The formulae objects are parsed in the context of the data frame, all internal data structures are constructed in R or compiled code, and the model is fitted by calls to the underlying Fortran REML
routines (Gilmour et al., 1995). Variance models for random model terms are specified using special functions in the random
and residual
formulae. If not specified, the variance models default to (scaled) identity structures. A table of special model functions is included below; see the reference guide or appropriate vignette for further details and examples of their use. Some of these model functions require the formula arguments to be partially evaluated before the final model frame is computed; it is recommended that all names used in the formulae be resolvable in a data frame named by the data argument.
If the response is a matrix, a multivariate linear model is fitted to the columns unless
family = asr_multinomial()
is declared.
The terms in the fixed
formula are re-ordered by default so that main effects precede interactions in increasing order. The option keep.order
(see asreml.options
) can be used to modify this behaviour.
A formula has an implied intercept term. To remove the intercept use y ∼ -1 +
…. This is only effective in the fixed
formula; in all other formula arguments any reference to the intercept is ignored. Note that currently there must be at least one fixed effect in the model.
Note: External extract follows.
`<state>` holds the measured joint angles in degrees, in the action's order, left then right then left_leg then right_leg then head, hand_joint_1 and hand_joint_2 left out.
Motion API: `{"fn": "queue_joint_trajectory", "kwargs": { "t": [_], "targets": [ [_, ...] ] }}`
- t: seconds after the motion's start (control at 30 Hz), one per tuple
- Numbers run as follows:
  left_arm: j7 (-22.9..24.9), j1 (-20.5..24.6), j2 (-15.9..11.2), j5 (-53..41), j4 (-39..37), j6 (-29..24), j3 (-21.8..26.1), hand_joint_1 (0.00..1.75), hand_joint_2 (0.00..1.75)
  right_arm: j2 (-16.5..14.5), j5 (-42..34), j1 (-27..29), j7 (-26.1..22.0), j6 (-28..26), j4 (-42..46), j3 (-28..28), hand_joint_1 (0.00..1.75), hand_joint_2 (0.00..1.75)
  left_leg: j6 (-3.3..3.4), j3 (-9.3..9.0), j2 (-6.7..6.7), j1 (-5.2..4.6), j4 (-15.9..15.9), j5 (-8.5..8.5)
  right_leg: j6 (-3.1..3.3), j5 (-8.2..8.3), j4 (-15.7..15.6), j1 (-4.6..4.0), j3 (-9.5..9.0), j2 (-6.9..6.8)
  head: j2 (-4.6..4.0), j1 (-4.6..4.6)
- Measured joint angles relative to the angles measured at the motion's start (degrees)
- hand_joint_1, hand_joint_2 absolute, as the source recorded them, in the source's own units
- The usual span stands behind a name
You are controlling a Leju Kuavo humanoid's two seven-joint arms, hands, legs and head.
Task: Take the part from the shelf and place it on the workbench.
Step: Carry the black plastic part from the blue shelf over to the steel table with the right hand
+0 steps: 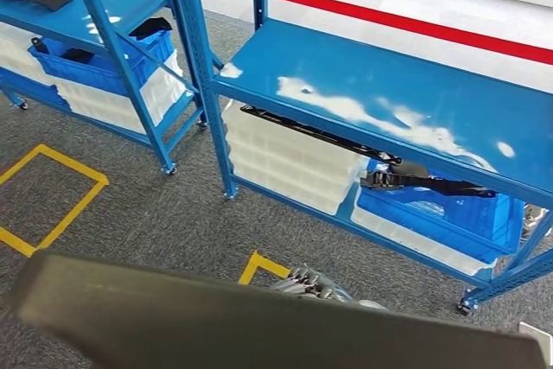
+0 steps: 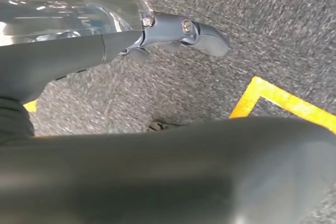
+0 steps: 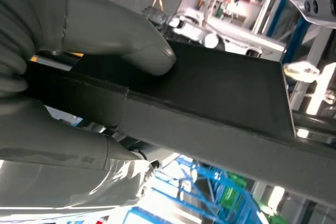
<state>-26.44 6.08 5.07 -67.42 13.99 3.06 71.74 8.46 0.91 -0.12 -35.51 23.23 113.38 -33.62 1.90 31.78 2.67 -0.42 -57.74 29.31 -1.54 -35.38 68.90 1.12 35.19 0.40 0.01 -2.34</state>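
Across the lower head view: we carry the part [image 1: 261, 321], a long flat dark panel, level over the grey carpet and clear of the rack.
Shelf: the blue rack [image 1: 391, 97] stands just ahead; its top deck is bare, and white and blue bins sit on the level below with other dark pieces [image 1: 423, 181] lying on them.
Part: it is off the shelf and in our hands, so the pick is done and the carry is the step in hand, as we judge it.
Right hand [image 3: 59, 77]: clamped on the panel's end, thumb flat on its upper face.
Left hand [image 2: 174, 32]: lying along the panel's edge; we cannot tell whether it grips.
Floor marks: yellow tape [image 1: 52, 196] outlines squares on the carpet.
Next move: we see no workbench, so we judge a turn away from the rack is needed, keeping the long panel level and clear of the uprights.
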Motion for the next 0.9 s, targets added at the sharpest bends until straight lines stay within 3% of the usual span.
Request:
{"fn": "queue_joint_trajectory", "kwargs": {
  "t": [0.07,0.13,0.2,0.23,0.3,0.33,0.4,0.43,0.47,0.5,0.57,0.63,0.7,0.73,0.8,0.83,0.9],
  "targets": [
    [0.01,0.14,-0.02,-0.02,0.0,0.0,-0.03,0.0,1.75,-0.05,0.01,0.03,-0.04,0.0,0.04,0.0,1.75,1.75,-0.25,0.37,1.42,0.03,-0.48,0.11,0.35,3.04,-6.93,0.17,-2.97,2.87,-0.01,-0.01],
    [0.0,0.21,-0.07,-0.02,0.0,0.0,-0.06,0.0,1.75,-0.1,0.04,0.09,-0.09,0.01,0.11,0.0,1.75,1.75,-0.85,1.13,2.7,0.25,-0.88,0.05,0.64,3.55,-9.74,0.16,-3.95,4.81,-0.01,-0.02],
    [0.03,-0.02,-0.2,-0.03,0.0,0.0,-0.07,0.0,1.75,-0.25,0.09,0.06,-0.11,0.02,0.15,0.0,1.75,1.75,-1.51,1.62,3.92,0.49,-0.97,-0.12,0.99,3.64,-10.02,0.13,-3.96,3.76,-0.01,-0.02],
    [0.08,-0.18,-0.23,-0.04,-0.01,0.0,-0.08,0.0,1.75,-0.37,0.1,0.01,-0.11,0.02,0.15,0.0,1.75,1.75,-1.79,1.86,3.66,0.47,-1.32,0.16,1.26,3.7,-10.16,0.26,-4.06,2.99,-0.01,-0.07],
    [0.34,-0.26,-0.26,-0.02,-0.02,-0.02,-0.09,0.0,1.75,-0.61,0.13,0.01,-0.11,0.05,0.17,0.0,1.75,1.75,-2.43,3.58,1.36,0.43,-4.75,2.36,1.75,3.75,-10.41,0.55,-4.22,1.18,0.0,-0.21],
    [0.51,-0.23,-0.21,-0.01,-0.02,-0.04,-0.09,0.0,1.75,-0.67,0.13,0.05,-0.1,0.1,0.19,0.0,1.75,1.75,-2.84,5.24,-0.22,0.5,-8.16,4.14,1.89,3.68,-10.42,0.52,-4.23,0.27,0.0,-0.29],
    [1.0,-0.3,-0.22,0.03,-0.02,-0.08,-0.09,0.0,1.75,-0.69,0.14,0.11,-0.1,0.22,0.18,0.0,1.75,1.75,-3.5,8.65,-1.66,0.91,-15.14,6.81,1.96,3.54,-10.4,0.48,-4.23,-1.58,-0.01,-0.3],
    [1.36,-0.43,-0.22,0.03,-0.02,-0.09,-0.09,0.0,1.75,-0.7,0.13,0.11,-0.1,0.26,0.17,0.0,1.75,1.75,-3.71,9.33,-1.93,1.11,-16.56,6.85,1.91,3.44,-10.39,0.49,-4.26,-2.41,-0.01,-0.3],
    [1.94,-0.58,-0.22,0.03,-0.02,-0.14,-0.09,0.0,1.75,-0.73,0.1,0.07,-0.1,0.33,0.15,0.0,1.75,1.75,-3.82,8.82,-2.19,1.28,-15.58,5.76,1.82,3.33,-10.39,0.49,-4.37,-3.19,-0.01,-0.3],
    [2.88,-0.68,-0.22,0.03,-0.02,-0.23,-0.09,0.0,1.75,-0.78,-0.03,-0.04,-0.08,0.51,0.12,0.0,1.75,1.75,-3.83,7.23,-2.69,1.38,-12.52,3.92,1.68,3.18,-10.39,0.51,-4.56,-3.91,-0.01,-0.3],
    [6.32,-0.66,-0.22,0.09,-0.02,-0.44,-0.03,0.0,1.75,-0.98,-0.76,-0.69,0.06,1.31,-0.06,-0.01,1.75,1.75,-3.54,3.33,-5.28,1.13,-4.82,0.64,1.26,2.82,-10.35,0.37,-4.95,-5.13,-0.01,-0.3],
    [10.49,-0.51,-0.22,0.34,-0.02,-0.52,0.17,0.0,1.75,-1.26,-1.84,-1.83,0.44,2.44,-0.49,-0.08,1.75,1.75,-2.88,1.84,-7.13,0.58,-1.43,-0.15,0.72,2.58,-10.39,0.1,-5.19,-6.13,-0.01,-0.26],
    [13.19,-0.57,-0.22,0.66,-0.02,-0.52,0.45,0.0,1.75,-1.6,-2.69,-2.96,0.84,3.29,-1.07,-0.21,1.75,1.75,-2.1,2.06,-6.34,0.3,-1.28,-0.1,0.12,2.48,-10.69,0.07,-5.5,-7.13,-0.01,-0.23],
    [14.09,-0.66,-0.15,0.83,-0.02,-0.5,0.58,0.0,1.75,-1.76,-3.04,-3.49,1.01,3.62,-1.39,-0.27,1.75,1.75,-1.67,2.02,-5.76,0.35,-1.08,-0.24,-0.16,2.14,-10.61,0.17,-5.66,-6.72,-0.01,-0.23],
    [15.5,-0.6,0.03,1.15,-0.02,-0.36,0.74,0.0,1.75,-1.94,-3.74,-4.28,1.22,4.17,-2.03,-0.37,1.75,1.75,-0.78,1.86,-4.57,0.58,-0.64,-0.57,-0.37,-0.07,-7.8,0.33,-4.65,-4.06,-0.01,-0.2],
    [16.01,-0.48,0.16,1.28,-0.02,-0.25,0.8,0.0,1.75,-1.94,-4.01,-4.5,1.31,4.37,-2.42,-0.4,1.75,1.75,-0.5,1.84,-3.95,0.62,-0.57,-0.62,-0.27,-1.85,-4.64,0.33,-3.19,-2.39,-0.01,-0.18],
    [16.65,-0.31,0.39,1.39,-0.02,-0.07,0.92,0.0,1.75,-1.91,-4.36,-4.66,1.45,4.64,-3.26,-0.5,1.75,1.75,-0.23,1.82,-2.48,0.46,-0.59,-0.6,-0.07,-4.8,2.91,0.16,0.71,-0.95,-0.01,-0.15]
  ]
}}
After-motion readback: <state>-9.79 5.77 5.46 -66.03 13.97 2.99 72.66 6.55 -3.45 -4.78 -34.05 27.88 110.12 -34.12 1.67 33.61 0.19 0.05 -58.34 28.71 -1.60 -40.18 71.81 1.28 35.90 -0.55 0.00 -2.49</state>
In addition to the formal arguments, various options can be set with asreml.options; these are stored in an environment for the duration of the R
session.
asreml
uses either a “gamma
” (ratio) or “sigma
” (component) scale parameterization for estimation depending on the residual model specification. The current default for single section analyses is the gamma parameterization if the error model specifies a correlation structure. In this case, all scale parameters are estimated as a ratio with respect to the residual variance, with correlation parameters unchanged. If the residual model specifies a variance structure then variance parameters are estimated on the sigma scale. For models with more than one residual section, asreml
always estimates variance parameters on the sigma scale.
Value
An object of class asreml
containing the results of the fitted model. Instances of generic methods such as plot()
, predict()
and summary()
return various derived results of the fit; resid(), coef()
and fitted()
extract some of its components. See asreml.object for the components of the returned list.
Special functions
Special model functions are used in asreml
formulae objects to create new or modify existing model terms, or more often to specify the variance model associated with one or more terms. These functions can be broadly categorised as constructor-type functions, or (default) identity, time-series, general-structure, 1d metric, 2d metric, known relationship, general variance structures that span more than one term (str), or user-defined structures.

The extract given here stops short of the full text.